• [Directions for this task] Print, exactly and completely, the data that appears below.

• [Source data]
= = =

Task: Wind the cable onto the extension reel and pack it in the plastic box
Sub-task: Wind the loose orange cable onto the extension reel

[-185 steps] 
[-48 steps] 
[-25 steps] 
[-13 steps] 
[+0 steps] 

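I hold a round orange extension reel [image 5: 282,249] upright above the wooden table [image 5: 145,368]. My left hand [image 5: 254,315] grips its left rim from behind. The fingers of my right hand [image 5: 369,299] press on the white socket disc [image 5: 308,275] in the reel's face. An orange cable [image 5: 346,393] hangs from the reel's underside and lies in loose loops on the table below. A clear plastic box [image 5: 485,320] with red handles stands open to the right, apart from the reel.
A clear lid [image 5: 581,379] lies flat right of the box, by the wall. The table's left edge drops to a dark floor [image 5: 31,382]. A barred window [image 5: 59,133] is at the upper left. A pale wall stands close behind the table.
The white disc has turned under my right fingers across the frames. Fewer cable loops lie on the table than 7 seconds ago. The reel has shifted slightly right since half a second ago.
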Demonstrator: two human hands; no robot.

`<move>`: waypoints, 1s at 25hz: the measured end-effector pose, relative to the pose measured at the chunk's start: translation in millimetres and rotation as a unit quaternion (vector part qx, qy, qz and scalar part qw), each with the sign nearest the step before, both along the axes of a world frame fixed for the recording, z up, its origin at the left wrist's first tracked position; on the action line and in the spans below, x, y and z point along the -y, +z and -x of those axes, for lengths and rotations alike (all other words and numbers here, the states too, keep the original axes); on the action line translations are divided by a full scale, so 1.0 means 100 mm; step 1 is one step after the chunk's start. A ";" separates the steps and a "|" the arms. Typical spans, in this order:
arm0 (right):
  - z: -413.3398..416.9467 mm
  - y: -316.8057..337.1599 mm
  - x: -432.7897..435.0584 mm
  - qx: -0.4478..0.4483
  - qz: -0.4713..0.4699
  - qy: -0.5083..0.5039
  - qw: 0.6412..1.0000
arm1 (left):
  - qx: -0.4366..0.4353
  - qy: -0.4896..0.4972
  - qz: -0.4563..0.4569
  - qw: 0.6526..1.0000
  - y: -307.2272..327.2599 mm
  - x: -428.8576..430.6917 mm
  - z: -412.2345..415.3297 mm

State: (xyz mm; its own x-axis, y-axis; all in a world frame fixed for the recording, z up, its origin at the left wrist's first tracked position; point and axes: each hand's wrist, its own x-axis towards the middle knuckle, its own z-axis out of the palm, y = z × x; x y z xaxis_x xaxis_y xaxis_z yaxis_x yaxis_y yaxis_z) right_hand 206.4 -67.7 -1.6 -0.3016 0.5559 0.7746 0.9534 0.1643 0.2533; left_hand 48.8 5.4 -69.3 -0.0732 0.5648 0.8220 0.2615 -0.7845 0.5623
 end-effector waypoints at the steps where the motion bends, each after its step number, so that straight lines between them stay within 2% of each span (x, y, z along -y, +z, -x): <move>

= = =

• [Your solution]
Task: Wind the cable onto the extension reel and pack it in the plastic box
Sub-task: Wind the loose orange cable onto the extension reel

[-185 steps] 
[-48 steps] 
[-25 steps] 
[-13 steps] 
[+0 steps] 

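I hold a round orange extension reel [image 5: 282,249] upright above the wooden table [image 5: 145,368]. My left hand [image 5: 254,315] grips its left rim from behind. The fingers of my right hand [image 5: 369,299] press on the white socket disc [image 5: 308,275] in the reel's face. An orange cable [image 5: 346,393] hangs from the reel's underside and lies in loose loops on the table below. A clear plastic box [image 5: 485,320] with red handles stands open to the right, apart from the reel.
A clear lid [image 5: 581,379] lies flat right of the box, by the wall. The table's left edge drops to a dark floor [image 5: 31,382]. A barred window [image 5: 59,133] is at the upper left. A pale wall stands close behind the table.
The white disc has turned under my right fingers across the frames. Fewer cable loops lie on the table than 7 seconds ago. The reel has shifted slightly right since half a second ago.
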Demonstrator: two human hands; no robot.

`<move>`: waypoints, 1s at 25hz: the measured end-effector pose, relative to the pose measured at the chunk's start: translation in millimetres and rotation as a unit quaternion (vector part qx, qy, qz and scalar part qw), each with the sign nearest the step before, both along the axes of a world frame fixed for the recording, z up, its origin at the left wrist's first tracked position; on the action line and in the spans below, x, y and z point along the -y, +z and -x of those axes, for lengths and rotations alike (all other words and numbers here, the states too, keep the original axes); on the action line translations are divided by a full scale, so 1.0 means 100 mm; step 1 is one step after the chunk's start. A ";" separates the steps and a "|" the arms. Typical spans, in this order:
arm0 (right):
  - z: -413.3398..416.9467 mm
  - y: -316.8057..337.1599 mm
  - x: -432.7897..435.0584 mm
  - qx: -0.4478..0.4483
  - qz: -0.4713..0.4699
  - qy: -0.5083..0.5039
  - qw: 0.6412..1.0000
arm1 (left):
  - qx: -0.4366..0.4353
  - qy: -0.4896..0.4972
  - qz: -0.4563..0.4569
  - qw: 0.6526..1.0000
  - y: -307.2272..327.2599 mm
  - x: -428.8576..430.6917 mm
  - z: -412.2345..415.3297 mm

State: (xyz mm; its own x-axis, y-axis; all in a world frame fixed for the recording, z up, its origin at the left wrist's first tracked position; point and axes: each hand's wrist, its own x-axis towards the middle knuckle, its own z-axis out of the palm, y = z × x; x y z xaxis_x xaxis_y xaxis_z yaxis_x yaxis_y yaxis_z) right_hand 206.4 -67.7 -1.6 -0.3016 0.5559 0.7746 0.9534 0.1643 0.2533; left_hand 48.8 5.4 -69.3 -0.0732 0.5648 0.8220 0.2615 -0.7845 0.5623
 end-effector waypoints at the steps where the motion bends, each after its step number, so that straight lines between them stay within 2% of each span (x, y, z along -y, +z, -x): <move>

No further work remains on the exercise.